BFM-TV reported that a secret crisis meeting on Saturday headed by Prime Minister Jean Castex was attended by the justice and defense ministers and police and intelligence officials.
French President Emmanuel Macron, meanwhile, visited the family of the victim, a 49-year-old identified only as Stephanie. She lived in Thoiry, about 30 kilometers (19 miles) north of Rambouillet, where she worked. The president’s office said he wanted “to show support and solidarity with the family … very upset and very dignified.”
A steady stream of people bearing flowers handed the bouquets to police officers in Rambouillet on Saturday but the station remained closed to the public.
Officers “very quickly” killed the Tunisia-born stabbing suspect who lived in the town after Friday’s attack, Interior Minister Gerald Darmanin said Saturday. The attacker entered France illegally in 2009 and was given residency papers in 2020, a judicial official said Saturday.
The attacker had staked out the police station ahead of time, anti-terrorism prosecutor Jean-France Ricard said. The preparation, along with statements he said during the attack and the targeting of a police official, prompted the national anti-terrorism prosecutor’s office to take over the investigation.
The 37-year-old suspect, identified as Djamel G., had no criminal record or record of radicalization, French media reported. But witnesses heard him say “Allahu akbar!” Arabic for “God is great,” during the attack, said a French judicial official who was not authorized to discuss the investigation publicly.

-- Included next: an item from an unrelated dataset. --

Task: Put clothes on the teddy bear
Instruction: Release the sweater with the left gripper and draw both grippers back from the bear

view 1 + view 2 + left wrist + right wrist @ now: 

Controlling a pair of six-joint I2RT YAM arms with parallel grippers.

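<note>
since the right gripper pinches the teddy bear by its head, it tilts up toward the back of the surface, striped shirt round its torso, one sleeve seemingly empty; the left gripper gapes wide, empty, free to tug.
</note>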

President of French Ile-de-France region Valerie Pecresse walks towards members of the media at the cordoned-off area where an attacker stabbed a female police administrative worker, in Rambouillet, near Paris, France, on April 23, 2021. (Reuters)
Infrequent Facebook and Instagram posts from accounts thought to have belonged to the suspected attacker hinted at a man who waffled over the years about his allegiances but with no overt ties to an extremist ideology, the US-based SITE Intelligence Group, which uncovered the accounts, reported. In those, he described himself as a Tunisian from Msaken, near the eastern coastal town of Sousse.

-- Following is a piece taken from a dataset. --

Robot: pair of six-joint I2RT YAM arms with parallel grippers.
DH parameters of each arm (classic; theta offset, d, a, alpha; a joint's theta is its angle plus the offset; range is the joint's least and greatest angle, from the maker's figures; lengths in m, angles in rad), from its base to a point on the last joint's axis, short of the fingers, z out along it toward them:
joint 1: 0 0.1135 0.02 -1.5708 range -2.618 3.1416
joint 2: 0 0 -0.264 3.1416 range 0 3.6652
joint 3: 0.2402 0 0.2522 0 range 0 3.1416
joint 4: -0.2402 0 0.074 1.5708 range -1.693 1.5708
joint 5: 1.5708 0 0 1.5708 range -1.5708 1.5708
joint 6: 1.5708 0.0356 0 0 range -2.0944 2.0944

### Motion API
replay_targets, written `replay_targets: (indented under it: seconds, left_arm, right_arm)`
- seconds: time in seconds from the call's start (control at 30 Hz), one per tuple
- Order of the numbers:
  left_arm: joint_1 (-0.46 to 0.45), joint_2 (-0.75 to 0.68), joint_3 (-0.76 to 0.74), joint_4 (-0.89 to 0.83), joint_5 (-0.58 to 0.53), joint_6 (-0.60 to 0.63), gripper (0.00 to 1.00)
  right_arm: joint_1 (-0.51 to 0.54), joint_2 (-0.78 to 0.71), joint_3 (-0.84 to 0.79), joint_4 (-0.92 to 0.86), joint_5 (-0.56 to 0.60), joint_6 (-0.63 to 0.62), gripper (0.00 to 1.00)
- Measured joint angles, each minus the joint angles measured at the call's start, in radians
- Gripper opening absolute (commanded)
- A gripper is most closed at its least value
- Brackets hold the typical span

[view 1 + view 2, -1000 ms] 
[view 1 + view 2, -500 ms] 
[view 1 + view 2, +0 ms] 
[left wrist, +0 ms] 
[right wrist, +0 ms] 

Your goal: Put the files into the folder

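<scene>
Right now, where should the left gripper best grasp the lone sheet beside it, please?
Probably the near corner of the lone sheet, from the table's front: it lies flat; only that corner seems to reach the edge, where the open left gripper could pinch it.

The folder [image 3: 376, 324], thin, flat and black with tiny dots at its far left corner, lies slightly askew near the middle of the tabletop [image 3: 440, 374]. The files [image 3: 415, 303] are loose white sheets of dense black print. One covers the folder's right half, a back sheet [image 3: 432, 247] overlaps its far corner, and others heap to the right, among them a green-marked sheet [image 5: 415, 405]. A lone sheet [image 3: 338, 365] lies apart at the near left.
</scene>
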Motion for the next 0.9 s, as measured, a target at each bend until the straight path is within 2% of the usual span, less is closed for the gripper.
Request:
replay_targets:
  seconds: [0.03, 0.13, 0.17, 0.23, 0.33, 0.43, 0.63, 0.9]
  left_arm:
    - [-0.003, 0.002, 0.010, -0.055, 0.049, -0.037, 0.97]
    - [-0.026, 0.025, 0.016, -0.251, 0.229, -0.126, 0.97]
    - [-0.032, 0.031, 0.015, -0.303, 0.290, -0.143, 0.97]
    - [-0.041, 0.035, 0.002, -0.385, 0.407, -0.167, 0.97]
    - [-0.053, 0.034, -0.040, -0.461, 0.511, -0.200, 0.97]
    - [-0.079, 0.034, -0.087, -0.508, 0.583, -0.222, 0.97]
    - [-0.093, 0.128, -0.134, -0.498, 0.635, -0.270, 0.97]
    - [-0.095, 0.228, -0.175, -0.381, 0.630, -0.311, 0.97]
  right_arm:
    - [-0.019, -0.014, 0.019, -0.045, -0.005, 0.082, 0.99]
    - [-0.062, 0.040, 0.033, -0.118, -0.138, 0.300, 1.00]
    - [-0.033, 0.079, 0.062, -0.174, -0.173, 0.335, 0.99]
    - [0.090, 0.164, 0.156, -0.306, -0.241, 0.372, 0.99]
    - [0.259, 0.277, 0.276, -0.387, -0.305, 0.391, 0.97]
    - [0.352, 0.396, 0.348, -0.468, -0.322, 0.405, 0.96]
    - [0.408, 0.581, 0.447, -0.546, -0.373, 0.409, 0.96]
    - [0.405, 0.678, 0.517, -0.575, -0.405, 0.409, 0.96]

The judicial official confirmed to The Associated Press that the name associated with the accounts “appears” correct, but in keeping with French practice, the official would not confirm the attacker’s full name.
Djamel G.’s last post on April 18 is a prayer for a blessed Ramadan, the Muslim holy month now in progress.
SITE said he added a sticker to his profile picture on Oct. 24 showing opposition to insults of the prophet of Islam. That would have been eight days after the beheading of French teacher Samuel Paty outside his school, in the same department as Rambouillet. Paty was killed after he showed caricatures of the prophet Muhammad in a civics class.
In a 2015 post, Djamel G. covered his profile picture with the French flag, a gesture widely employed in France after the extremist attacks that year.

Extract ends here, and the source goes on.